Wednesday, June 10, 2009

Distributed Computing: More than CPU Cycles

I wrote a previous post about wanting a system to automatically seed Ubuntu disk images, but I have been thinking about this concept at a more general level.

Distributed computing involves people from across the Internet donating their CPU time to a common cause. Why does it have to just be the use of your CPU? In my previous post, I began to introduce this concept involving bandwidth. The other resource that I thought about sharing is disk space.

As an algorithmist, I love the idea of having a constant time algorithm, sometimes called an oracle. One why to simulate an oracle is to cache every possible answer. Well, most algorithms, including my favorite numerical algorithms, have infinitely many answers, so we should just try to cache everything we know.

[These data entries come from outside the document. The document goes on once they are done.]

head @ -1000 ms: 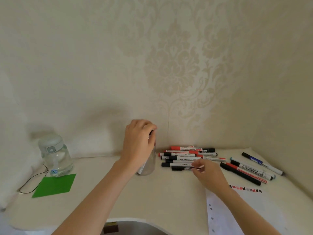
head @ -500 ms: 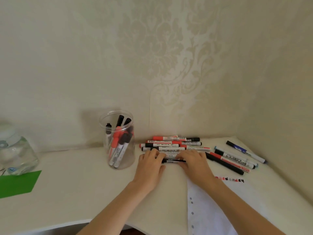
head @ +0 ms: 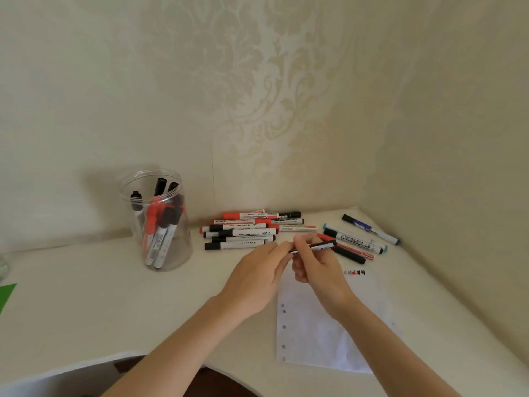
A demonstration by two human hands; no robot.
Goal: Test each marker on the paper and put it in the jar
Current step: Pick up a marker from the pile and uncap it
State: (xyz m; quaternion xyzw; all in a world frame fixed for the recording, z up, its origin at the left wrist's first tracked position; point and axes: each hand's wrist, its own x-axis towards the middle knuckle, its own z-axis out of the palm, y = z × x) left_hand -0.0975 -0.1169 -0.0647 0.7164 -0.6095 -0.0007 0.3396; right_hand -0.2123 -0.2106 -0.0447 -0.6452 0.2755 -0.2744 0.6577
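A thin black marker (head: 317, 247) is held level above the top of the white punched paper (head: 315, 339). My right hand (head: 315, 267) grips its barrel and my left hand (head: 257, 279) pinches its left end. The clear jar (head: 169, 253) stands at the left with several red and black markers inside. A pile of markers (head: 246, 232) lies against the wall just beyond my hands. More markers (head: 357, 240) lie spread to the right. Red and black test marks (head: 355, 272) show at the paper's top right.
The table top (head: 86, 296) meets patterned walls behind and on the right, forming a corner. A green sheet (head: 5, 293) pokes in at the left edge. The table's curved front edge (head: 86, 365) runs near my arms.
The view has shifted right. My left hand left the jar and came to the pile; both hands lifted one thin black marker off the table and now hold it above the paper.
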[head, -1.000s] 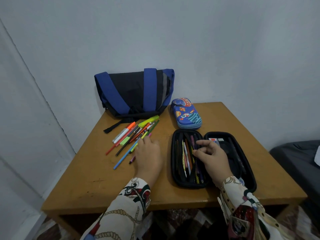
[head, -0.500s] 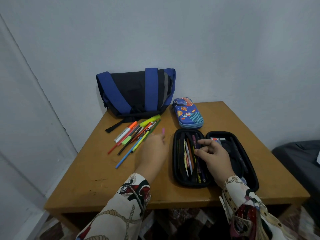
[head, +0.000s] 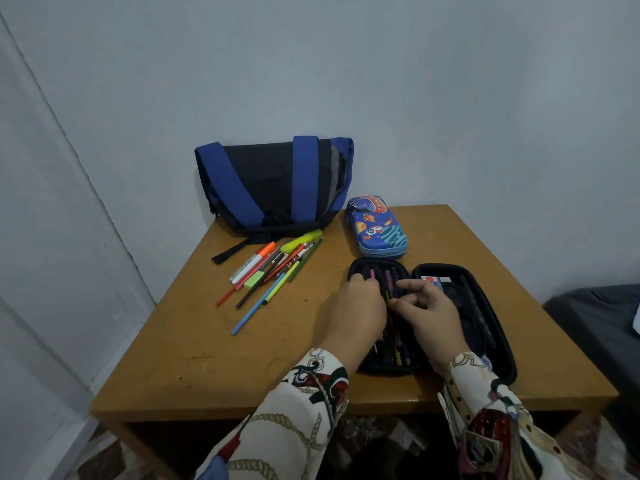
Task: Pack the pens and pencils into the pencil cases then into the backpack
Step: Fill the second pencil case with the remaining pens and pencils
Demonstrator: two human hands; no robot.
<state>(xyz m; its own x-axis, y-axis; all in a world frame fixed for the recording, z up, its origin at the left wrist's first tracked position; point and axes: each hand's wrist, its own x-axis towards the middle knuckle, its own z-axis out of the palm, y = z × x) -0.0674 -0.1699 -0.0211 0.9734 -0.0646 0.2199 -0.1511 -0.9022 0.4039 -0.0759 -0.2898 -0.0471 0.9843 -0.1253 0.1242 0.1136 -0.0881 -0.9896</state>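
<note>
We hold both hands over the open black pencil case point(head: 498, 344): our left hand point(head: 358, 311) pinches a pink pen point(head: 372, 274), our right hand point(head: 431, 311) hovers loosely curled just beside it; loose pens point(head: 273, 271) lie left, the backpack point(head: 273, 185) beyond

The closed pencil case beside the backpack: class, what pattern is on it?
Blue closed pencil case with a cartoon space print, head view.

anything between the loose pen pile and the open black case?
Head view: just bare table between the pens and the black case; the left hand reaches over the case's near edge.
</note>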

This is not a foreign concept. GIMPS is a distributed computing project which searches for prime numbers even though we know that that there are infinitely many primes. (As a side note, GIMPS found another prime in 2009.) Similarly, there are infinitely many positive integers and each of them have a unique prime factorization. I think that it would be interesting to create an online service that would return the prime factorization of a positive integer.

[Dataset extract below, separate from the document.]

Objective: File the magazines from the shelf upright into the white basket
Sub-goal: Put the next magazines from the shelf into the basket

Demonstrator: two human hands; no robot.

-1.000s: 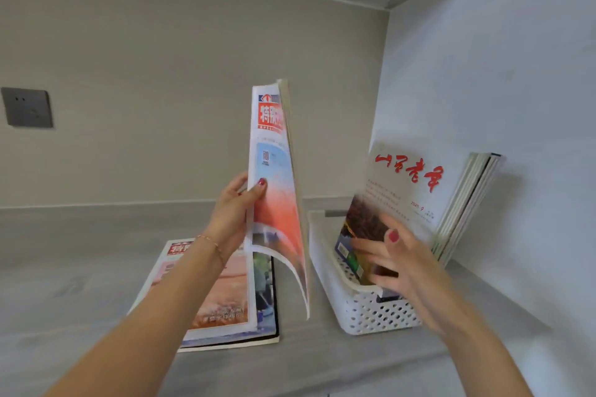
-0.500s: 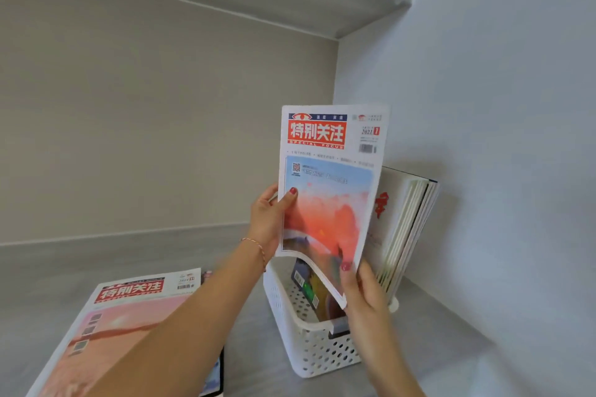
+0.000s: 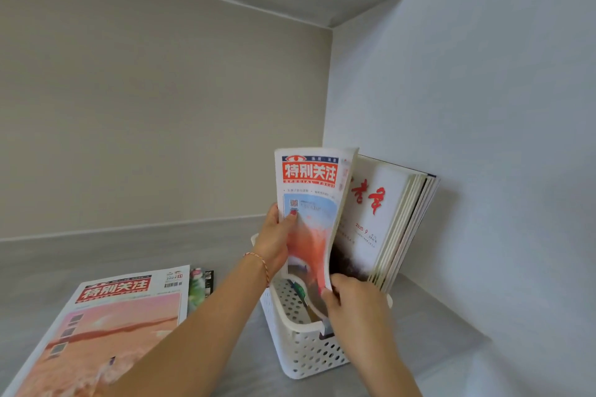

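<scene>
1. A red-masthead magazine (image 3: 309,213) stands upright over the white basket (image 3: 303,345), its lower edge dipping inside, just in front of the magazines already filed (image 3: 387,219) leaning against the right wall.
2. The left hand (image 3: 274,242) pinches its left edge, thumb on the cover; the right hand (image 3: 351,303) grips the curling bottom corner.
3. Judged mid-insertion: the next move calls for straightening that bent corner and lowering the magazine to the basket floor.
4. Two more magazines, the top one (image 3: 106,325) over a darker one (image 3: 200,284), lie flat on the shelf (image 3: 96,255) at left, not yet filed.
</scene>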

This factorization oracle could greatly benefit from a distributed computing project in which people donated their disk space, because this project would require a very large amount of disk space. When a user would query the service for the prime factorization of a number, they would be redirected to the distributed "disk space" user's computer containing their answer.

Whether or not you like my online oracle idea, I think there is some benefit in expanding the distributed computing concept to resources other than the CPU. The mirroring of file servers and the BitTorrent protocol are both ways to distribute bandwidth. The distribution of bandwidth by either of these methods is still more difficult than the distribution of computation, so there is still room for improvement. Finally, I do not know of any current solution that could be considered a type of distributed disk space.

One reason why things might be the way their are now is because of cost. Computation probably costs more than bandwidth which in turns costs more than disk space.

Are their other services that a computer could donate in a distributed computing-like fashion?